2
votes

I have a Flink streaming application that need the ability to 'pause' and 'unpause' processing on a specific keyed stream. 'Processing' means just performing some simple anomaly detection on the stream.

The flow we are thinking about works like this:

Stream of Commands, either ProcessCommand, PauseCommand, or ResumeCommand, each with an id that is used to KeyBy.

ProcessCommands will check if the key is paused before being processed, and buffer if not.

PauseCommands will pause the processing of a key.

ResumeCommands will unpause the processing of a key and flush the buffer through.

Does this flow seem reasonable and, if so, would I be able to use something like the split operator to achieve?

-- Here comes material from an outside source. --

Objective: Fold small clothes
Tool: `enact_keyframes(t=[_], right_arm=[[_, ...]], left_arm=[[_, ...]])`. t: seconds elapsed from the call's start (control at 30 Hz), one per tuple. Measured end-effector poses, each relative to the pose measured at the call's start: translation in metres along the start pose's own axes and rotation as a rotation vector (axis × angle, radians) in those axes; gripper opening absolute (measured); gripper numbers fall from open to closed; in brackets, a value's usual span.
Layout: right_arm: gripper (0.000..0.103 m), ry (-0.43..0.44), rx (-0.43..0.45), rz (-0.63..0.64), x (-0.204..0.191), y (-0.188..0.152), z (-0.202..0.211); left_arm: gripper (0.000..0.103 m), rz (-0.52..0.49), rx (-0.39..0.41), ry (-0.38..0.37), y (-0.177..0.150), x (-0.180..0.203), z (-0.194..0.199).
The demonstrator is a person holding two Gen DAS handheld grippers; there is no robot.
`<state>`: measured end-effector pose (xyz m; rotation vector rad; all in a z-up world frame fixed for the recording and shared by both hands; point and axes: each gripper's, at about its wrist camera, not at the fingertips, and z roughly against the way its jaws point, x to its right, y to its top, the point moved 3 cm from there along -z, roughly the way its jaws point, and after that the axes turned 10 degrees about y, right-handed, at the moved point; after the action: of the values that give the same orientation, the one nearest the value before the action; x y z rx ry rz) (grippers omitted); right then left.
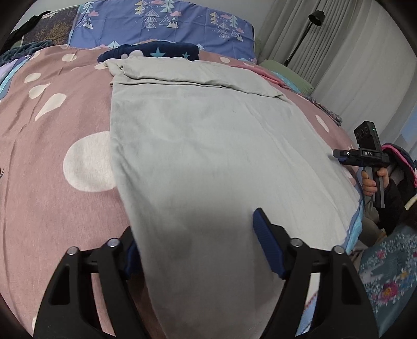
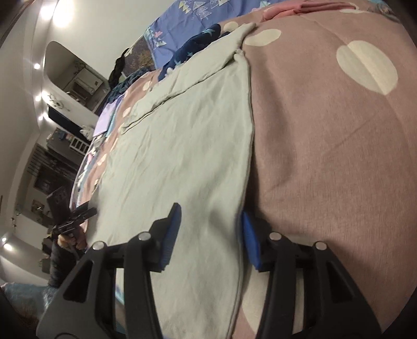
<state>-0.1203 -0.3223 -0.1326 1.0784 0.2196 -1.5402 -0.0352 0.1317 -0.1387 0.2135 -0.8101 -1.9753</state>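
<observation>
In the left wrist view, a pale grey garment [image 1: 198, 146] is being shown spread flat on a bed covered by a pink duvet [image 1: 52, 146] with white spots. The left tongs [image 1: 194, 250] are being held wide apart, straddling the garment's near corner; the left finger is partly hidden under the cloth edge, and the right blue pad [image 1: 265, 242] is lying on top of the fabric. The garment's far end is folded over, and beyond it a navy star-patterned cloth [image 1: 156, 50] and a blue tree-print pillow [image 1: 166, 23] are lying. The right tongs [image 1: 338, 155] are being seen at the garment's right edge; their opening cannot be told from here. Grey curtains [image 1: 338, 65] and a black lamp [image 1: 310, 28] are standing past the bed's right side.

In the right wrist view, the right tongs [image 2: 208, 234] are being held wide across the garment's [image 2: 177, 146] near edge, with one pad above the cloth and the other beside its hem. Open duvet [image 2: 338, 169] is lying to the right. The left tongs [image 2: 86, 215] are being seen at the garment's far side.
</observation>
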Motion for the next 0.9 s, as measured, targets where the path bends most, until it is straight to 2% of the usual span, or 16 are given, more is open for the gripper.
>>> enact_keyframes(t=[0.07,0.17,0.27,0.33,0.37,0.4,0.43,0.47,0.5,0.63,0.77,0.83,0.9], right_arm=[[0.043,0.049,-0.025,0.000,-0.002,-0.020,0.009],[0.039,0.085,-0.035,0.005,-0.008,-0.040,0.016],[0.038,0.084,-0.007,-0.007,-0.009,-0.035,0.010],[0.034,0.079,0.002,-0.017,-0.009,-0.027,0.003],[0.022,0.076,0.004,-0.015,-0.011,-0.025,0.001],[0.006,0.081,0.002,-0.023,-0.012,-0.023,-0.002],[0.006,0.094,0.003,-0.039,-0.013,-0.021,-0.003],[0.005,0.127,0.024,-0.054,-0.016,-0.018,0.000],[0.004,0.154,0.049,-0.048,-0.021,-0.014,0.007],[0.002,0.236,0.203,0.035,-0.058,0.022,0.049],[0.002,0.254,0.343,0.177,-0.112,0.056,0.097],[0.002,0.258,0.385,0.219,-0.129,0.056,0.119],[0.002,0.267,0.417,0.260,-0.147,0.043,0.140]], left_arm=[[0.054,0.008,0.000,-0.019,-0.012,-0.003,0.010],[0.039,0.042,-0.007,-0.022,-0.025,-0.009,0.020],[0.039,0.054,-0.005,-0.024,-0.023,-0.010,0.016],[0.040,0.055,0.001,-0.021,-0.018,-0.009,0.011],[0.040,0.059,0.003,-0.014,-0.016,-0.008,0.009],[0.040,0.066,0.008,-0.009,-0.014,-0.007,0.009],[0.026,0.078,0.013,0.002,-0.014,-0.007,0.010],[0.001,0.101,0.018,0.008,-0.012,-0.008,0.013],[0.001,0.130,0.030,-0.005,-0.011,-0.010,0.017],[0.001,0.166,0.220,-0.053,0.025,-0.006,0.063],[0.001,0.099,0.422,-0.078,0.075,0.021,0.123],[0.001,0.102,0.476,-0.082,0.091,0.030,0.145],[0.001,0.113,0.513,-0.095,0.093,0.040,0.169]])
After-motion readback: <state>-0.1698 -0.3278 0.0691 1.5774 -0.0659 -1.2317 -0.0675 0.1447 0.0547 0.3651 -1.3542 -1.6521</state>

Example stream, individual record timestamps ommitted:

[{command: process, id: 1}, {command: pause, id: 1}, {command: process, id: 1}, {command: resume, id: 1}, {command: process, id: 1}]

Flow:
=>
{command: process, id: 1} # Sent downstream for analysis
=> 
{command: pause, id: 1} # Starts the buffer for id 1
=>
{command: process, id: 1} # Buffered into another output stream
=> 
{command: resume, id: 1} # Turns off buffering, flushes [{command: process, id: 1}] downstream
=>
{command: process, id: 1} # Sent downstream for processing as the buffering has been toggled off 
1
So, your actual stream (which contains records along with id) will receive the commands as a part of the record and the stream processing will be controlled using these commands right? - shriyog
Yes, exactly right @shriyog. Each record has an id and a command. - austin_ce
What's the difference between process and pause commands? Can you please give an example showcasing the input command stream and expected behavior? - shriyog
@shriyog, do those edits do a better job explaining? Thank you for your help! - austin_ce

1 Answers

1
votes

This can be achieved using Flink's Window operator. Firstly, create a POJO or tuple based stream by applying a map operation.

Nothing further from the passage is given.